Gatos fluorescentes podem dar pistas para o combate à sida
O FIV (sigla em inglês para Vírus de Imunodeficiência Felina) está para os gatos como o HIV está para os humanos. É um vírus que mina o sistema imunitário dos felinos e que os torna susceptíveis a fungos, bactérias ou outros vírus. Os humanos e os macacos – que sofrem de uma doença semelhante – não contraem este vírus dos gatos (assim como os gatos não contraem o HIV, por exemplo) provavelmente devido à TRIMCyp, uma proteína que se pensa que reconhece a capa do FIV e ordena o sistema imunitário matar o vírus.
Os cientistas decidiram inserir nos gatos este gene para tentar obter o mesmo tipo de protecção no felino. Mas em conjunto com este gene, inseriram outro pedaço de ADN que codifica uma proteína que emite fluorescência.
“Fizemo-lo para encontrar mais facilmente as células quando as observamos ao microscópio ou quando projectamos uma luz no animal”, disse citado pela BBC News Eric Poeschla, da Clínica Mayo, em Rochester, nos Estados Unidos.
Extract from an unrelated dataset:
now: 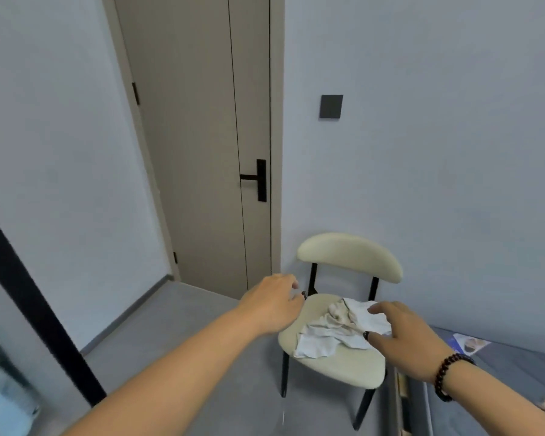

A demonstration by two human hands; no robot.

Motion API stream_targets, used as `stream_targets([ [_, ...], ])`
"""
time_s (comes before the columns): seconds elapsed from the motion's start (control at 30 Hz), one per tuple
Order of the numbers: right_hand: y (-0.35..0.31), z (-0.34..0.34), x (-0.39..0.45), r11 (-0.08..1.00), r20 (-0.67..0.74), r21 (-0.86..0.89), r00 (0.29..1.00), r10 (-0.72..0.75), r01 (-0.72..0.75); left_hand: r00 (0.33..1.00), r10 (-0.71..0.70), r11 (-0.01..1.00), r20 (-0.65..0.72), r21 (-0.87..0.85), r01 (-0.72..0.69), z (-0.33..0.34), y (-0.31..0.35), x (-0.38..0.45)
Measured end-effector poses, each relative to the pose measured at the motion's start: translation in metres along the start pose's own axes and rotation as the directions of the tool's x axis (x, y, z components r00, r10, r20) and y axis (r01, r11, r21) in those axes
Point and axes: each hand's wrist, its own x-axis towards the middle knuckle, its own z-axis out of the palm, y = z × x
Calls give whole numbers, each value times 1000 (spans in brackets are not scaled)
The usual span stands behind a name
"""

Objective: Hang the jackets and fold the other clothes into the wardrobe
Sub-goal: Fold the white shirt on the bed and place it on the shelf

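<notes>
The person is reaching both hands, left hand point(272, 305) and right hand point(405, 336), fingers loosely spread and holding nothing, toward the crumpled white garment point(337, 332) on the chair point(350, 256), and should be pinching its edges to lift it flat.

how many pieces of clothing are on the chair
1 that I can make out: a crumpled white garment on the chair seat, under the right hand. Its folds may hide another.

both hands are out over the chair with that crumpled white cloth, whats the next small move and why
Probably lower both hands and pinch the white garment to lift it. It lies crumpled on the chair seat; the right hand hovers over it, the left hand at the seat's edge, neither gripping.
</notes>
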Motion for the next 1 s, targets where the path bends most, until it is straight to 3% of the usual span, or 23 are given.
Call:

O cientista é um dos responsáveis pelo estudo e um dos autores do artigo da Nature Methods, que juntou investigadores norte-americanos e japoneses.
A utilização da GFP (a sigla inglesa para a Proteína Fluorescente Verde) é comum na ciência, mas nunca tinha sido aplicada a um carnívoro. Baseia-se na inserção do gene da GFP numa célula fecundada de um animal – neste caso de um gato – juntamente com o gene da proteína que se quer estudar.
Se tudo correr bem, quando uma célula do organismo geneticamente modificado produz a nova proteína, também produz a GFP. E aos cientistas, basta submeter as células a um certo tipo de luz para ver a fluorescência e confirmar que se está a dar a produção da proteína que se quer estudar.
No caso dos gatos, a inserção dos genes nas células fecundas foi feita com um vírus e a técnica foi um sucesso. Quase toda a descendência dos gatos onde foram inseridos os genes produzia a proteína contra o FIV, e em todo corpo, como se pode ver na fotografia. Os cientistas tentaram depois infectar com o FIV células sanguíneas destes gatos, mas não tiveram sucesso.
“Isto dá uma capacidade sem precedentes de estudar os efeitos da protecção de um gene num animal vulnerável [devido a uma doença parecida com a sida]”, disse Poeschla à Reuters, sublinhando que só os felinos e os macacos é que sofrem de uma doença semelhante ao dos humanos.
Ao Guardian os professores Helen Saug e Bruce Whitelaw deixaram um alerta. “Isto tem um valor potencial, mas o uso de gatos geneticamente modificados como modelos para doenças humanas é muito provavelmente limitado e só se justifica se outros modelos não forem adequados”, disseram os investigadores do Instituto Roslin da Universidade de Edimburgo, onde em 1996 a ovelha Dolly foi clonada.
Mas uma descoberta no combate ao FIV também poderá trazer utilidade terapêutica aos felinos que sofrem com esta doença. A equipa de Poeschla vai agora testar se os gatos geneticamente alterados passaram a ser imunes ao FIV ou se são mais resistentes a desenvolverem a versão felina da sida.